While I was seeking an internship, I had run into a great friend who currently works as a software developer. He mentioned this method which is called CI/CD and told me that this is a great way to develop, deploy and maintain software that developers should know about. Following his world, I’ve done research about this topic and found what he said was entirely true. For developers who want to learn more about the software development process, this blog is for you. This blog is going to focus on what is CI/CD and what it does to the software development life cycle.

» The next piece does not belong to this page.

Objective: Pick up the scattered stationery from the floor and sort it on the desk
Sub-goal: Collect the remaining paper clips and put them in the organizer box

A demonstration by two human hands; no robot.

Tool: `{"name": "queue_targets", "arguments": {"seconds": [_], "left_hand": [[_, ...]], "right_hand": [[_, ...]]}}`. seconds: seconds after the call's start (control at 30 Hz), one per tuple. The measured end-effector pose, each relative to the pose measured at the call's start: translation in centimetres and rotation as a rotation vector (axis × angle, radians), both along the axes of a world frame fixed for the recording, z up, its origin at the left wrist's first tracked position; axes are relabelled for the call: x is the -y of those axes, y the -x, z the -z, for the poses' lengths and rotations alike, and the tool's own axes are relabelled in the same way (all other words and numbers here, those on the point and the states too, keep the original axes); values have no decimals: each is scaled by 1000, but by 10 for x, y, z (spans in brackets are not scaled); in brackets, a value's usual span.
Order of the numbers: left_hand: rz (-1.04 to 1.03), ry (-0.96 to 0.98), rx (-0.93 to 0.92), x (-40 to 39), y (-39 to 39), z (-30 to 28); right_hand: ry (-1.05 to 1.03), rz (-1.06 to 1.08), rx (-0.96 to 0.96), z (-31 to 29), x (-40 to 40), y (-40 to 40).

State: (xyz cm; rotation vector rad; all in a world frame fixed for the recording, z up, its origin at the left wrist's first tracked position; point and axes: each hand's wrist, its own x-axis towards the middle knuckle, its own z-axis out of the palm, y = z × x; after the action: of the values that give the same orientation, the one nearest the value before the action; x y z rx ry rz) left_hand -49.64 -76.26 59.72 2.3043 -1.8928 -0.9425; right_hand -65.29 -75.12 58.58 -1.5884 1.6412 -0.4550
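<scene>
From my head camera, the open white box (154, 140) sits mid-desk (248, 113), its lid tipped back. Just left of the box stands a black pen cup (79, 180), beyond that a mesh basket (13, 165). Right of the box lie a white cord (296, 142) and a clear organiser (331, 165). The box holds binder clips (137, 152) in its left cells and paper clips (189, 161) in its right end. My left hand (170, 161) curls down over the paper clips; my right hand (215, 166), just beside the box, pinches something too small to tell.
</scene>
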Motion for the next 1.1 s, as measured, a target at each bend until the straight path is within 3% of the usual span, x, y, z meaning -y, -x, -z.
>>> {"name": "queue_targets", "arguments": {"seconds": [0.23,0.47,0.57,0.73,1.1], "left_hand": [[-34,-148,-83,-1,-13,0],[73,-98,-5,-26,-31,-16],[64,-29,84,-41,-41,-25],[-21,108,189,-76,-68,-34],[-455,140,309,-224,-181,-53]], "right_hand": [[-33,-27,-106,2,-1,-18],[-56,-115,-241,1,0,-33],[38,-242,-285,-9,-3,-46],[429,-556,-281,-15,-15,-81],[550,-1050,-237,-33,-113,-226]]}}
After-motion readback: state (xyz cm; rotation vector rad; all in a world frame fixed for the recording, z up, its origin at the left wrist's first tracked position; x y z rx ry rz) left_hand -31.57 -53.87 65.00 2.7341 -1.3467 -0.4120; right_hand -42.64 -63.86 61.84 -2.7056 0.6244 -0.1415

CI/CD is a method to frequently deliver apps to customers by introducing automation into the stages of app development. There are three main concepts developed to CI/CD are continuous integration, continuous delivery, and continuous deployment. CI/CD is a perfect solution along with Docker to solve the problem that new code can cause for development and operation teams. CI/CD introduces automation and continuous monitoring throughout the life cycle of apps, from integration and testing phases to delivery and deployment. This practice is referred to as “CI/CD pipeline” and is supported by development and operation teams working together in a responsive way to have the best approach.
CI/CD is also a software engineering practice where members of a team integrate their work with increasing frequency. To do so, teams strive to integrate at least daily and even hourly, approaching integration that happens continuously. CI emphasizes automation tools that help build and test, finally ultimately focusing on achieving a software-defined life cycle. CI is successful, build and integration effort drops, and teams can detect errors as quickly as practical. CD is to be packaging and deployment what CI is built and tested. A team can build, configure, and package software as well as rewrite its deployment to fit with its budget at any given time. As result, customers have more opportunities to experience and provide feedback on changes.
Continuous integration helps developers merge their code changes back to a shared branch, more frequently- sometimes even daily. Once the changes are merged, those changes are validated by automatically building the application and running through many levels of testing to ensure changes have not broken the app. CI makes it easier to fix bugs as quickly and often as possible.
While in continuous delivery, every stage-from the merger of code continuously changes to the delivery of production-ready builds-involves test automation and code release automation. The goal is to have a code-base that is always ready for deployment to a production environment.
Those things above are some benefits of CI/CD and personally, I found it very interesting to me as a future software developer. I think this method would help developers to maintain the best of their system as well as the foundation of security.